Il y a un énorme mécontentement face aux diverses crises qui s’aggravent du capitalisme iranien et une détermination à se battre. Mais de larges pans des travailleurs en Iran restent désorganisés. L’établissement de syndicats indépendants dans chaque industrie demeure une tâche clé pour le mouvement ouvrier. Les travailleurs les plus avancés – ceux de l’enseignement, de l’industrie pétrolière, sidérurgique et sucrière – ont développé une conscience et une confiance de classe au cours de décennies de lutte pour le droit de s’organiser.

Les travailleurs de la canne à sucre du syndicat Haft Tappeh affirment que la voie à suivre dépend de la capacité des travailleurs à s’organiser. Dans une récente déclaration, «Nos progrès dépendent de l’organisation», expliquent-ils :

« Sans organisation, les travailleurs ne peuvent résister à l’attaque de nos ennemis de classe. Les revendications des travailleurs sont les revendications de la majorité des gens… Nous ne pouvons gagner que si nous nous organisons !

La rébellion nationale a suscité des réactions de la part des gouvernements du monde entier. A la mi-novembre, le L’Union européenne impose des sanctions supplémentaires à l’Iran. Les avoirs ont été gelés et des interdictions de voyager ont été imposées à 29 personnes et trois entités, dont les plus hautes forces de sécurité et les responsables menant la répression des manifestations à travers le pays. Les États-Unis ont emboîté le pas, récemment annonçant des sanctions contre trois responsables de la sécurité.

Ministre luxembourgeois des Affaires étrangères Jean Asselborn a été cité par Al Jazeera préconisant des sanctions, en disant : « Le régime a peut-être fonctionné au cours des 40 dernières années, mais il ne fonctionne pas maintenant. Et c’est pourquoi l’Union européenne doit faire ce premier pas ». L’establishment libéral a également salué les sanctions comme un outil pour faire pression sur la République islamique.

Mais il est peu probable que de nouvelles sanctions fassent quoi que ce soit pour arrêter la contre-offensive sanglante du régime contre la rébellion. Jusqu’à présent, les sanctions ont simplement rendu la vie plus misérable pour les travailleurs du pays, pas pour l’establishment. Jean Asselborn reconnaît même que l’État a continué à régner malgré de nombreuses sanctions au cours des 40 dernières années.

En 2018, les États-Unis ont réimposé des sanctions économiques au pays, mais le régime a continué à étendre son appareil militaire et ses interventions impérialistes à travers le Moyen-Orient. La classe ouvrière iranienne a été obligée de porter le fardeau de ces sanctions écrasantes, tandis que l’élite du pays aurait bénéficié d’un «boom des millionnaires», selon un rapport de 2020 dans Forbes magazine.

Les États occidentaux utilisent souvent des exemples héroïques de lutte d’en bas comme une occasion de se faire remarquer au sujet d’un Occident supposé libre et démocratique. Le président américain Joe Biden a récemment proclamé que « les femmes du monde entier sont persécutées » et a exigé que l’Iran « mette fin à la violence contre ses propres citoyens en exerçant simplement leurs droits fondamentaux ». Pourtant, la plus grande attaque contre les droits des femmes dans l’histoire récente des États-Unis s’est produite il y a à peine six mois avec le renversement de Roe contre Wade par la Cour suprême.

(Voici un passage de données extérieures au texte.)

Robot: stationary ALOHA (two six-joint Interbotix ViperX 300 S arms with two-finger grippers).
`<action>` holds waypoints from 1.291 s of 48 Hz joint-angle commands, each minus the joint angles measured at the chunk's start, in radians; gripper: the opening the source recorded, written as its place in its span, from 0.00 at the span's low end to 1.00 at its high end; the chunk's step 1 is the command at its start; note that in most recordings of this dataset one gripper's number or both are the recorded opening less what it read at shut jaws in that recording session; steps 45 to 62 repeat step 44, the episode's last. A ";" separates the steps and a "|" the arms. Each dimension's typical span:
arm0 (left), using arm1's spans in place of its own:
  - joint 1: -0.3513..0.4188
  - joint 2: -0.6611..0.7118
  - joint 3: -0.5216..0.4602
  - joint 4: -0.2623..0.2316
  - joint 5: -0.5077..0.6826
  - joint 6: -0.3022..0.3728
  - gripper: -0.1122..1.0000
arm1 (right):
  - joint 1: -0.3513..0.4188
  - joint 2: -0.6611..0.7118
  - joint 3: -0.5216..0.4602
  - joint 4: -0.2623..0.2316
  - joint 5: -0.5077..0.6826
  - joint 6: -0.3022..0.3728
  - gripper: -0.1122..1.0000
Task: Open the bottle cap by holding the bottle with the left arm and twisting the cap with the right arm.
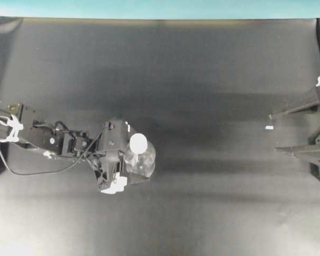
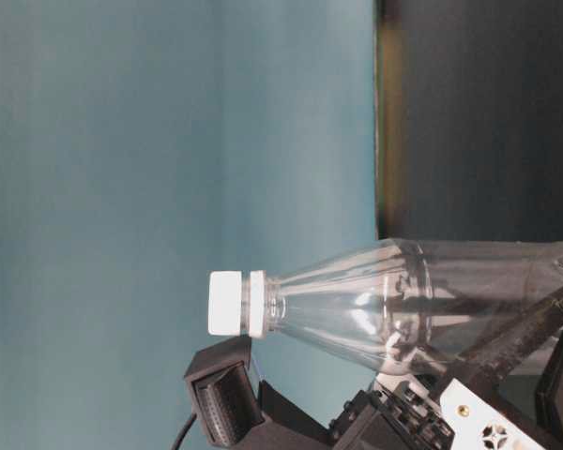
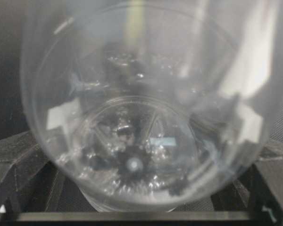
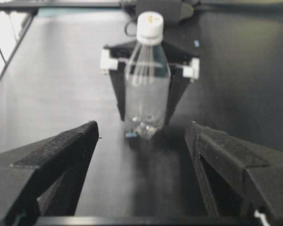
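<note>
— While the bottle [image 1: 140,160] stood upright on the dark surface [image 1: 202,80], where was the left arm [image 1: 48,141]?

— Right at the bottle. Its tool [image 4: 148,66] sat with a finger on either side of the clear body, jaws spread wide; whether the pads pressed the plastic or only flanked it, I could not tell. The left wrist view was filled by the bottle's lower body.

— And the bottle cap [image 4: 149,27]?

— White, seated on the bottle's neck, above the left tool's fingers. Nothing touched it.

— The right arm?

— Well apart from the bottle, at the surface's far edge in the overhead view. Its tool [image 1: 298,130] was spread open and empty, fingers pointing toward the bottle, which showed between them in the right wrist view.

— Anything else near the bottle?

— A small white tape mark [image 1: 269,128] lay on the surface, far from the bottle, beside the right tool's fingertips.
</note>
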 commanded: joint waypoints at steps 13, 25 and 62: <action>-0.003 -0.014 -0.009 0.003 0.002 -0.006 0.97 | -0.006 -0.077 0.064 -0.002 0.017 0.009 0.75; -0.003 -0.015 -0.011 0.002 0.002 -0.005 0.97 | -0.008 -0.095 0.072 -0.002 0.012 0.009 0.75; -0.005 -0.025 -0.015 0.003 -0.011 -0.005 0.97 | -0.008 -0.097 0.098 -0.002 -0.015 -0.006 0.75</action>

Souligner l’hypocrisie des classes dirigeantes en Occident n’est pas diminuer ou détourner les crimes du régime iranien, qui reste la plus grande menace et l’ennemi de la classe ouvrière iranienne. Mais faire appel aux gouvernements occidentaux pour aider le mouvement est une stratégie sans issue.

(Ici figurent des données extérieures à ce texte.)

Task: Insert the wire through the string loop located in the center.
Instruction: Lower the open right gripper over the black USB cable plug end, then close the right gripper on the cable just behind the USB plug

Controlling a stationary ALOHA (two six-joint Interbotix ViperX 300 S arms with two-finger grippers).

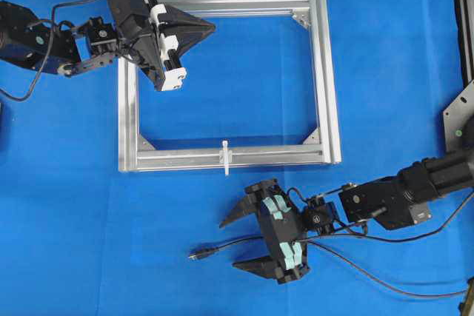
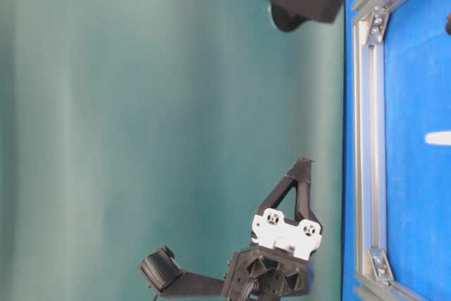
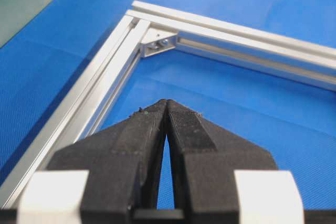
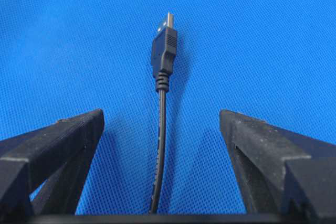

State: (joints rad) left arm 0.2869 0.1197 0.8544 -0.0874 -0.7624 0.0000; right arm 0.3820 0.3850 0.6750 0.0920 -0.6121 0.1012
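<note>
Overhead: my right claw [image 1: 248, 242] gapes wide astride the wire [image 1: 229, 246] near the worktop's front edge, lined up to grab; the string loop [image 1: 225, 157] waits mid-bar on the frame [image 1: 326, 72]. Left wrist: left claw [image 3: 167, 109] pinched shut, empty, parked clear. Right wrist: plug [image 4: 164, 51] lies between the jaws, untouched.

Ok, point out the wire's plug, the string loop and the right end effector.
wire [image 4: 164, 51], right wrist view, on the dark plug body.
string loop [image 1: 226, 156], overhead view, where it crosses the frame bar.
right end effector [image 1: 238, 240], overhead view, midway between open fingertips.
</note>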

L’espoir pour le mouvement en Iran repose uniquement sur la classe ouvrière iranienne menant une lutte pour abattre la République islamique. Comme l’ont écrit les travailleurs de la canne à sucre de Haft Tappeh dans un déclaration récente sur Telegram: « Les revendications et les intérêts des travailleurs qui constituent la majorité de la société ne peuvent être assurés par aucune force, aucun héros, sauf nous ».